Case studies are presented to evaluate Return On Investment (ROI) of fracture monitoring of hydraulic stimulation using geophysical methods. Time-dependent stress shadow effects cause rotation of principal stress and reduction of stress anisotropy. Over time, stress returns to the virgin reservoir stress. Focal mechanisms are analyzed to evaluate the dynamically changing stress field and to identify fracture sets and faults reactivated in real time. Operators can take advantage of these time-dependent effects by properly repressurizing parent wells prior to treating child wells, avoiding wellbore-casing deformation by identifying and skipping stages that intersect fault planes, and modifying well spacing to maximize the number of wells per drilling spacing unit (DSU).

Methods

Case histories presented include refracturing parent wells followed by offset child wells, wells treated in vicinity of active faulting, and situations where number of wells drilled per DSU are improved. ROI is calculated with consideration of monitoring costs and reported as improved revenue per well compared to local production type curves over the life of the well and calculated based on protected asset value per well when geohazards were detected and avoided.

Results and Conclusions

A significant ROI can be obtained by proper evaluation of microseismic focal mechanisms. For successful refracturing parent wells and creating containment of immediate child well treatments resulting in increased production on parent well by 35% and eliminates production loss on child wells by 25% allowing for 100% ROI after producing for 1 month. Furthermore, skipping stages identified as being susceptible to wellbore casing deformation saves as much as $2M/well and monitoring costs are recouped by saving one well. An increase of one well per DSU increases production by nearly 30% which yields a 6-month ROI.

Significance

Operators can take advantage of time-dependent stress shadow effects that can be quantified using advanced analytical techniques of microseismic focal mechanisms. Furthermore, geohazard avoidance is possible through real-time microseismic monitoring. In addition, maximizing number of wells per DSU increases production and allows operators to drill and complete their acreage correctly the first time through without the need for refracturing old parent wells and drilling child wells. These efficiencies lead to significant production gains and savings which are much more significant than microseismic monitoring costs.

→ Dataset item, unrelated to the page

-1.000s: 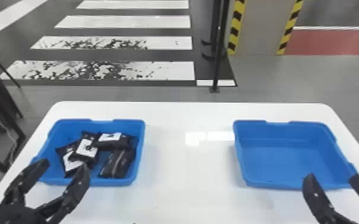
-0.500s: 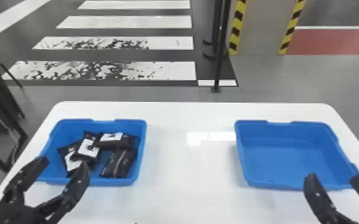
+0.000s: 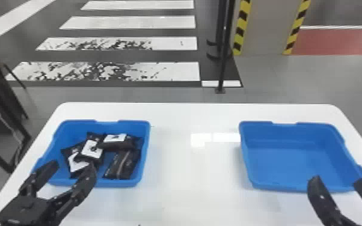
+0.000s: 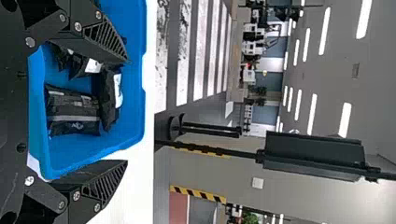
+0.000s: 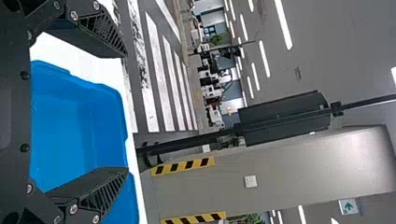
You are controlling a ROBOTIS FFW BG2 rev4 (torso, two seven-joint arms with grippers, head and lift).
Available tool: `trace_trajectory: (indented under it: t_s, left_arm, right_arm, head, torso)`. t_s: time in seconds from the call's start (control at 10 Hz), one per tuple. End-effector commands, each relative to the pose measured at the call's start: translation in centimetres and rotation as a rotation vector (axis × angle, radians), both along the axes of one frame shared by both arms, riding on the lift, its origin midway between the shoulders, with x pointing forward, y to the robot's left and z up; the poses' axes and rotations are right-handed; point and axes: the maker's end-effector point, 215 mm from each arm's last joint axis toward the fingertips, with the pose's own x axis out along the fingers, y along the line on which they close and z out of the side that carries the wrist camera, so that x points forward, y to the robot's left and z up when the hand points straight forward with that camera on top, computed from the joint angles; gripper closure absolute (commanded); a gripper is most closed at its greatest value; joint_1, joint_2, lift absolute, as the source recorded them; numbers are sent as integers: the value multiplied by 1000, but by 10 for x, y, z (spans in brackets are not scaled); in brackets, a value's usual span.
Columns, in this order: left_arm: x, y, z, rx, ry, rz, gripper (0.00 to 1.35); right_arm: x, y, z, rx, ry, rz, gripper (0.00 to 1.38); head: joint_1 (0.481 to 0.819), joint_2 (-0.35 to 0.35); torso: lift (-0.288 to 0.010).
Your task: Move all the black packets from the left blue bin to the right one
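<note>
1. Landmark: the left blue bin (image 3: 114,182), standing on the white bench (image 3: 183,180). All places below are given from it.
2. Four black packets lie inside the landmark bin.
   - Packet A (image 3: 74,163), white label up, lies at the bin's left, partly under its neighbour.
   - Packet B (image 3: 90,149), also with its white label up, lies slantwise toward the bin's middle, overlapping packet A.
   - Packet C (image 3: 118,143), white label up, lies toward the bin's far side, to the right of packet B.
   - Packet D (image 3: 120,165), a pale strip along it, lies at the bin's right, nearer the robot than packet C.
3. Left hand (image 3: 73,166): at the landmark bin's near left part, fingers well spread. The head view shows one fingertip in front of packet A; contact cannot be told. In the left wrist view, the fingers of the left hand (image 4: 126,112) likewise stand apart.
4. Right blue bin (image 3: 288,165): on the same bench, to the right of the landmark bin and well apart from it.
5. Right hand (image 3: 337,181): far to the right of the landmark bin, by the right blue bin's near side. Fingers stand apart, confirmed in the right wrist view.
6. Black post (image 3: 223,66): on the floor beyond the bench, to the right of the landmark bin.
</note>
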Motion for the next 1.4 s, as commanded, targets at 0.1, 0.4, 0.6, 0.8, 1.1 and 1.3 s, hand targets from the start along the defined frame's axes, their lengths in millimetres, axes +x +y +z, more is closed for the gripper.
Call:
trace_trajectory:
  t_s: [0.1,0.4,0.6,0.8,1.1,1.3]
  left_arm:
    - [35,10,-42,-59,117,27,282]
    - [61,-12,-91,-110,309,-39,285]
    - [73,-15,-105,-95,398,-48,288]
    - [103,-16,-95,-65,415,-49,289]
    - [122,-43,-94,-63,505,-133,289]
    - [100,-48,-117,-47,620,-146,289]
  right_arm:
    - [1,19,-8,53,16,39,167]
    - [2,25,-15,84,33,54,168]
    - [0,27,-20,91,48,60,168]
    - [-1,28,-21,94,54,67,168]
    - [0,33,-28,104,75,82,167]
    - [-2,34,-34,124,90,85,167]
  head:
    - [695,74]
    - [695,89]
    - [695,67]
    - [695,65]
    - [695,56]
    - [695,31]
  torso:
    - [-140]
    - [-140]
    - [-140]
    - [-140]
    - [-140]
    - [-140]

Biography: Jon McKenna is a geological engineer at MicroSeismic, Inc. His work relies on microseismic measurements during hydraulic stimulation to quantify dynamic stress changes in the reservoir and develops accurate fracture models to simulate proppant placement and forecast production. 

He holds a B.S. and a M.S. from the University of Georgia in Geology and Geophysics and a Ph.D. from the Colorado School of Mines in Geological Engineering. 

He has over 20 years of engineering geology experience, has published over 50 journal articles or abstracts, and is the primary inventor of 3 U.S. patents.